19 mai 2006
Au cours de la veillée du 19 mai 2006, Jean Odol nous a raconté, en l'émaillant de nombreuses anecdotes, l'histoire du Canal du Midi. Etonnant une veillée à Flourens sur le Canal du Midi, alors qu'on en est bien loin!
Cette veillée avait été précédée le 24 mars d'une visite des locaux des VNF, les Voies Navigables de France, au Port Saint-Sauveur à Toulouse. Nous avons pu admirer dans les archives du canal de nombreux documents d'époque. De là, déplacement au seuil de Naurouze le 22 avril sous la conduite de l'architecte Denis Pinel, passionné du canal et auteur de deux ouvrages sur ce sujet.

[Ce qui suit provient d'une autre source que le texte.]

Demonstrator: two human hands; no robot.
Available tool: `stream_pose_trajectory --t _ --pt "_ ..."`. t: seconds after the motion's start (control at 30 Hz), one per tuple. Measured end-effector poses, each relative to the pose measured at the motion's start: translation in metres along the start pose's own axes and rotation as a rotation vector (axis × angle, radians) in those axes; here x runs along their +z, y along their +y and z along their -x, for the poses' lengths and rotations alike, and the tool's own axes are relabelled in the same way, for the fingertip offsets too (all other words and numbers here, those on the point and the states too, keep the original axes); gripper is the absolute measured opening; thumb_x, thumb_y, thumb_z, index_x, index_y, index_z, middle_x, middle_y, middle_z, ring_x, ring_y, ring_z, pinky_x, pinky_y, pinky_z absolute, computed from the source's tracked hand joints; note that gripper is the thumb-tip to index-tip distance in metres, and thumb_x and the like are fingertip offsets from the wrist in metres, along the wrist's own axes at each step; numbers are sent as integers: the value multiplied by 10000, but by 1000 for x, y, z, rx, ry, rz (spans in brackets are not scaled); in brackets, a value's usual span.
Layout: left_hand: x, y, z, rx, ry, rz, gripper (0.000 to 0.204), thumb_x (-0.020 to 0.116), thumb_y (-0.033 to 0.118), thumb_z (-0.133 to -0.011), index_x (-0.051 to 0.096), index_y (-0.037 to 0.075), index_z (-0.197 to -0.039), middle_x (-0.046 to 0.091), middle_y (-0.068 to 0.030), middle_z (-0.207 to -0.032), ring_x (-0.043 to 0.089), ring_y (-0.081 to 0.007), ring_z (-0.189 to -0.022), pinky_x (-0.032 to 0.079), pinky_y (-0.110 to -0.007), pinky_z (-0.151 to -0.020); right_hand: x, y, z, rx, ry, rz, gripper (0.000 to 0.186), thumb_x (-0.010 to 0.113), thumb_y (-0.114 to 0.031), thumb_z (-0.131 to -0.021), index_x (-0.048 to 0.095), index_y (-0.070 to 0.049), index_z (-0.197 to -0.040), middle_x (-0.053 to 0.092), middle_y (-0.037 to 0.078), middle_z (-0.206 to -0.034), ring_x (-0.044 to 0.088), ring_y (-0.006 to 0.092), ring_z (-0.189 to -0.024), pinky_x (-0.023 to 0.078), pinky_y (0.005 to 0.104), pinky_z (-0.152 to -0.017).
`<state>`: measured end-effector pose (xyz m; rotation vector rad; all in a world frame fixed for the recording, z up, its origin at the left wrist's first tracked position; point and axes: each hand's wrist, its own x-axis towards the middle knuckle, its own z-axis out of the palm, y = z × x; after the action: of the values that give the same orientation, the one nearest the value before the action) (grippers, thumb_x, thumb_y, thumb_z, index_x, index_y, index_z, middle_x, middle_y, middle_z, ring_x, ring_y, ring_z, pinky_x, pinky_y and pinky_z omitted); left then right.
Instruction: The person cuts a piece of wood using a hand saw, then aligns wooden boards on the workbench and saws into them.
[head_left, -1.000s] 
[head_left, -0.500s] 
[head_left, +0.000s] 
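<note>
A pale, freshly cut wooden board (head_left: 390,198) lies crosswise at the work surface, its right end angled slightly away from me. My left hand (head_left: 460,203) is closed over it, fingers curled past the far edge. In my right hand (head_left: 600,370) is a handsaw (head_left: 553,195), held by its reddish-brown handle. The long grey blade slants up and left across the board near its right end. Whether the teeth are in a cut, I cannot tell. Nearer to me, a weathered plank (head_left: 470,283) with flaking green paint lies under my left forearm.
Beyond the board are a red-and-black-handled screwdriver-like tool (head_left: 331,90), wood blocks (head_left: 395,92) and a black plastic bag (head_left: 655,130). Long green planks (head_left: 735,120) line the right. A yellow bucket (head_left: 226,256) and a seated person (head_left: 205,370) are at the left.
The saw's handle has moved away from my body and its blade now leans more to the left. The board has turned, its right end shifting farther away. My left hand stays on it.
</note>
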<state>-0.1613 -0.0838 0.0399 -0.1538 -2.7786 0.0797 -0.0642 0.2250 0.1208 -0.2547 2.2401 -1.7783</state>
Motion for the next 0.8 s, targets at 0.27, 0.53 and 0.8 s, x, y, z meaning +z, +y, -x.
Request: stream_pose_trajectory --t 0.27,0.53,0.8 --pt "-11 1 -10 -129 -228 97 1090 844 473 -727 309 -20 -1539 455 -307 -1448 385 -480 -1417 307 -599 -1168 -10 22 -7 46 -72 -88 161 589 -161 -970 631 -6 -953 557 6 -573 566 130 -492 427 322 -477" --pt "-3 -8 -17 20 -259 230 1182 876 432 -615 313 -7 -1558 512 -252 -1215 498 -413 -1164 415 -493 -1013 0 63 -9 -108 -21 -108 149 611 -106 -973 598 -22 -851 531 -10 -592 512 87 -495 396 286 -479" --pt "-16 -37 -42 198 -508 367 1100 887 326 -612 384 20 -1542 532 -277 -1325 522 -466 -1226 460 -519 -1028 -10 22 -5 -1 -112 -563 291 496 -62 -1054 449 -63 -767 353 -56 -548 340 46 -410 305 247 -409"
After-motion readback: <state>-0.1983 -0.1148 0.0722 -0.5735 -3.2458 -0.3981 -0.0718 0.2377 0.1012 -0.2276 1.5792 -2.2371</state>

Pierre-Paul Riquet, né à Béziers en 1609, n'avait qu’une instruction rudimentaire ; mais il avait le sens du commerce et un génie inventif associé à un esprit d'entreprise peu commun. Cumulant les charges de Fermier des Gabelles en Languedoc et de Fournisseur des Armées du Roy, il avait amassé une importante fortune et acquis, entre-autres, le domaine de Bonrepos près de Verfeil et le château de Ramondens dans la Montagne Noire. Au cours de ses nombreux déplacements dans la région, il s'était préoccupé des difficultés de transport ; pour les résoudre, il avait imaginé un canal.

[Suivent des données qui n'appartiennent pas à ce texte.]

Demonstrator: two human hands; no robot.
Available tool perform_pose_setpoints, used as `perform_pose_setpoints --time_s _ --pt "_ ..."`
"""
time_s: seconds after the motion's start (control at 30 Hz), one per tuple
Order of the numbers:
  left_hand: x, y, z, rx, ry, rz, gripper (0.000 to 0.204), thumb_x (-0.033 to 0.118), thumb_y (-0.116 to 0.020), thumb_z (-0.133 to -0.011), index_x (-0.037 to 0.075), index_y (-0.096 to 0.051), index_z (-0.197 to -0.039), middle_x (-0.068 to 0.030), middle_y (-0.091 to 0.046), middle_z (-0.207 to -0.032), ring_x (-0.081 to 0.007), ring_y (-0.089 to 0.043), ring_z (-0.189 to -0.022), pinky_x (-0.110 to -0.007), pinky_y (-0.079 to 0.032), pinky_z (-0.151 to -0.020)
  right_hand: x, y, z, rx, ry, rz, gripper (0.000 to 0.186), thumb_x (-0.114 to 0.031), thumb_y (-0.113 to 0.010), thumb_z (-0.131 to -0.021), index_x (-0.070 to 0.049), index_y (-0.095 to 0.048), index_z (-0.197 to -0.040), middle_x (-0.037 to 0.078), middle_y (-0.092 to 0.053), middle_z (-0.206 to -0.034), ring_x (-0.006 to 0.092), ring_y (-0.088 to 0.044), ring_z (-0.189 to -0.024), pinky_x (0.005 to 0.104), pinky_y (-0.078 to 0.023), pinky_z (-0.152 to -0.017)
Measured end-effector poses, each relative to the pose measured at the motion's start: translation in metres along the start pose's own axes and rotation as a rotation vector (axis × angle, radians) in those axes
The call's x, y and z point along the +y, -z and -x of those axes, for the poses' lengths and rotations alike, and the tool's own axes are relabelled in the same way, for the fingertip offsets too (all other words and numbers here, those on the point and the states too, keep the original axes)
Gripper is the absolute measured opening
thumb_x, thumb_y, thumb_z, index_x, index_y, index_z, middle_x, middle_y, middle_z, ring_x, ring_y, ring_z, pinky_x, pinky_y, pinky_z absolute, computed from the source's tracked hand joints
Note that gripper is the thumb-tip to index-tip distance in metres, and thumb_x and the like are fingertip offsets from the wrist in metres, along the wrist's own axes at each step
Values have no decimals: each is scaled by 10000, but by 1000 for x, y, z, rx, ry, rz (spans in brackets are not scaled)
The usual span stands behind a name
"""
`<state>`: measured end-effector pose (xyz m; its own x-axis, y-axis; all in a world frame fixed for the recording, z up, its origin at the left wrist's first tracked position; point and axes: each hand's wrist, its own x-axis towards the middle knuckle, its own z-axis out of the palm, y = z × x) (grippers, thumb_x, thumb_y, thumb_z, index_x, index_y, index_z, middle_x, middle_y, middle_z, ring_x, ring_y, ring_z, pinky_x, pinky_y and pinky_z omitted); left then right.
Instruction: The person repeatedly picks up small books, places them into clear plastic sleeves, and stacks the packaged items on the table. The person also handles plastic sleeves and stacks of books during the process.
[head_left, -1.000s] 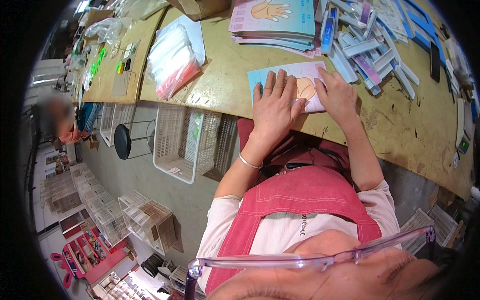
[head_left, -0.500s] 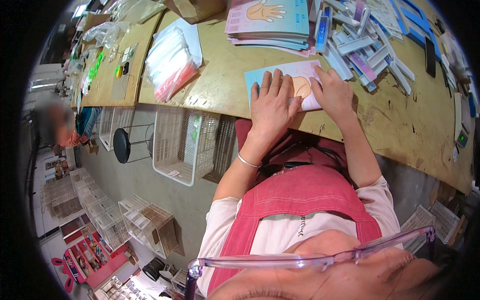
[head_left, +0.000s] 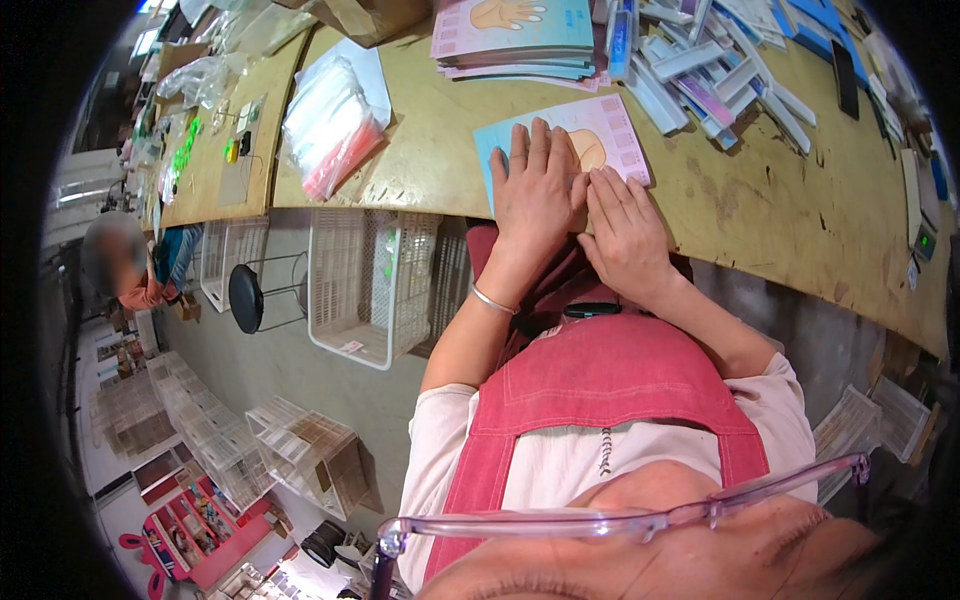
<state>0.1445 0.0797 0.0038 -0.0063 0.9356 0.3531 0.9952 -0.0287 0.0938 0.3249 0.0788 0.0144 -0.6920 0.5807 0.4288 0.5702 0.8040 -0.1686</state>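
Observation:
A pastel blue-and-pink printed card [head_left: 607, 128] with a drawn hand on it lies at the table's front edge. My left hand [head_left: 535, 190] rests flat on its left half, fingers stretched out. Over its near edge lies my right hand [head_left: 628, 230], fingers straight and close together, the fingertips beside my left thumb. Neither hand grips anything. The near middle of the card is hidden under both hands. Beyond it stands a stack of similar printed cards [head_left: 515, 40].
Narrow white, blue and purple boxes [head_left: 700, 85] lie heaped at the back right, by a dark phone-like slab [head_left: 845, 80]. Clear plastic bags [head_left: 330, 125] with a pink edge lie left. Below the table stand a white crate [head_left: 370, 290] and a black stool [head_left: 246, 298]. Another person [head_left: 135, 265] is far left.
My right hand has moved from the card's right side down and left to its near edge, close to my left hand. My left hand stays flat on the card.

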Motion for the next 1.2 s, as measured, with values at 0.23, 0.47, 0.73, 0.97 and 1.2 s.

L'idée lui vint de réunir les eaux du versant méditerranéen et celles de la rivière Sor, versant atlantique. La solution : couper les torrents par une « rigole » à flanc de montagne, grouper leurs apports, les conduire en un point de la ligne de partage des eaux dit le Conquet et les déverser dans le Sor. Accompagné par le fils d'un fontainier de Revel, il allait parcourir le terrain, le niveler sommairement et s'assurer de la possibilité de réalisation de ce système. Nous étions en 1661. Il adresse alors un mémoire et une longue lettre à Colbert qui venait de recevoir toute la confiance de Louis XIV à la mort de Mazarin. Colbert adopte ce projet, dans le droit fil de sa politique d'expansion économique. Louis XIV se montre favorable et signe une lettre le 14 avril 1665: « Sa Majesté décide de faire réaliser le canal par ses soins ».

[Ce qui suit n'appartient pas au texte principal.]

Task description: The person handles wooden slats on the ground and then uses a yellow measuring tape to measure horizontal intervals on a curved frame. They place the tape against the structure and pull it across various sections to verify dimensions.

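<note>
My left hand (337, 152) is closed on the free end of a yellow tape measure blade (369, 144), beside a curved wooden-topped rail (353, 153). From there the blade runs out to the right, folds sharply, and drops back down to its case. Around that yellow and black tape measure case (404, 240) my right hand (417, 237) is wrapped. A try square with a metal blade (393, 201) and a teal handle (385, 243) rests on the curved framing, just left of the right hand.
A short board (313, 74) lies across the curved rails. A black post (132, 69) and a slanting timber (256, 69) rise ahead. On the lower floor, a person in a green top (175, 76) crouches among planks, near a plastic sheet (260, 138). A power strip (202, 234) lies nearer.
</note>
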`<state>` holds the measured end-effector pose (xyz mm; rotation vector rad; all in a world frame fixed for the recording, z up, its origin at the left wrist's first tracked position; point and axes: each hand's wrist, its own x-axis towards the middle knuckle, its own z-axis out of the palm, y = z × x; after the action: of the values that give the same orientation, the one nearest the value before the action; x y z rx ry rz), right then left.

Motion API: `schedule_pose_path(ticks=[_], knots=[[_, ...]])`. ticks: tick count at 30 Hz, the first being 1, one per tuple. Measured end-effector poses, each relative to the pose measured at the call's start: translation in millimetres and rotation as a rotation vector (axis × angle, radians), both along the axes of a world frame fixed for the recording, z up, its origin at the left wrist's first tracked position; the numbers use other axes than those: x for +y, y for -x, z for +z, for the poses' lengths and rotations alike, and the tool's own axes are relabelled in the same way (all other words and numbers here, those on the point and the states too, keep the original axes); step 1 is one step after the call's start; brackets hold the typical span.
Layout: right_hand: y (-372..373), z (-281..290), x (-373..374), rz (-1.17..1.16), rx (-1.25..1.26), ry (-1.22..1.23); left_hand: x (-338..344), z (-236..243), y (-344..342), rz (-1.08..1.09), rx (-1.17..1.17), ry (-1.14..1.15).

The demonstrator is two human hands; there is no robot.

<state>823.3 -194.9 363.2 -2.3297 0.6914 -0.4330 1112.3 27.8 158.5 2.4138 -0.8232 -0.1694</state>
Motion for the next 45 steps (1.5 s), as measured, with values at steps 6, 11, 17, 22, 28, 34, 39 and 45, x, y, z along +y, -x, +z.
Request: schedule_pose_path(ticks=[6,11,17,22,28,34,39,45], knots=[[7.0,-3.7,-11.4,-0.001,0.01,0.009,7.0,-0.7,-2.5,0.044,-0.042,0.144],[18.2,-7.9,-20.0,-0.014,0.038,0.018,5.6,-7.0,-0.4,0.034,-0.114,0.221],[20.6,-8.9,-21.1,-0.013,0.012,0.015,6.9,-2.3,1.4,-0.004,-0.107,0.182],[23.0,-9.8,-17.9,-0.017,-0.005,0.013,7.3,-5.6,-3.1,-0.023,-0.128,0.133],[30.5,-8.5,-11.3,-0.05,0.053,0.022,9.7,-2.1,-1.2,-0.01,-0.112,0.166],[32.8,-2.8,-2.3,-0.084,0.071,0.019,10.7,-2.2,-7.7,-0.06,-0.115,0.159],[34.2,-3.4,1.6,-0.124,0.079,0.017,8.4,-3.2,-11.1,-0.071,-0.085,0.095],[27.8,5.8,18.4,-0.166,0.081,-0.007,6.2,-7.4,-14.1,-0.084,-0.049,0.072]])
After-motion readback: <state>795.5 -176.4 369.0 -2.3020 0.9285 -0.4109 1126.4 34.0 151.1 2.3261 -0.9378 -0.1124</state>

La « rigole » d'essai que Riquet avait fait réaliser durant l'été 1665 de Revel à Naurouze avait été un succès. Alors, en avant ! Entre 1667 et 1681, c'est près de 12 000 ouvriers qui vont creuser le canal, à la pelle et à la pioche ! Ouvert à la circulation le 15 mai 1682, le Canal du Midi est l'une des réalisations la plus extraordinaire de génie civil en France. Cette voie d'eau navigable mesure 241 km et relie la Garonne à la Méditerranée, de Toulouse à l'étang de Thau.
La construction du canal nécessita la réalisation d'un grand nombre d'ouvrages d'art, preuves du génie créatif de Riquet, permettant de passer outre aux difficultés du terrain: ponts-canaux, tunnels, la pente d'eau de Fonsérannes, écluses, ports…
Un exemple : pour assurer la remise en eau rapide des biefs vidangés pour des réparations, Riquet et les experts avaient prévu une quinzaine de réservoirs le long des rigoles de collecte. M. de Clerville proposa de remplacer ces « magasins d'eau », comme les appelait Riquet, par un seul grand réservoir. Près de la ferme de Saint-Ferréol, un resserrement du vallon sur un verrou rocheux fut retenu : la construction du réservoir allait constituer un exploit technique sans précédent. Cet ouvrage, admirablement conservé et en service depuis 1672 sans la moindre défaillance, étonne encore les constructeurs contemporains. Le volume de la réserve est à peu près égal à la contenance totale du canal. Vauban, successeur de M. de Clerville dans la charge de Commissaire général des Fortifications, visita tous les ouvrages ; il conclut à la nécessité de conduire dans le réservoir de Saint-Ferréol les eaux collectées par la « rigole » dans les périodes de pluies abondantes pour les y mettre en réserve. Vauban et Riquet dressèrent le projet de construction d'un tunnel de 123 m pour franchir l'arête de séparation des versants océanique et méditerranéen afin de régler les difficultés de remplissage du réservoir avec les seuls apports du bassin versant de l'Audot.
Le site a été classé au patrimoine mondial de l'humanité par l'UNESCO en 1996.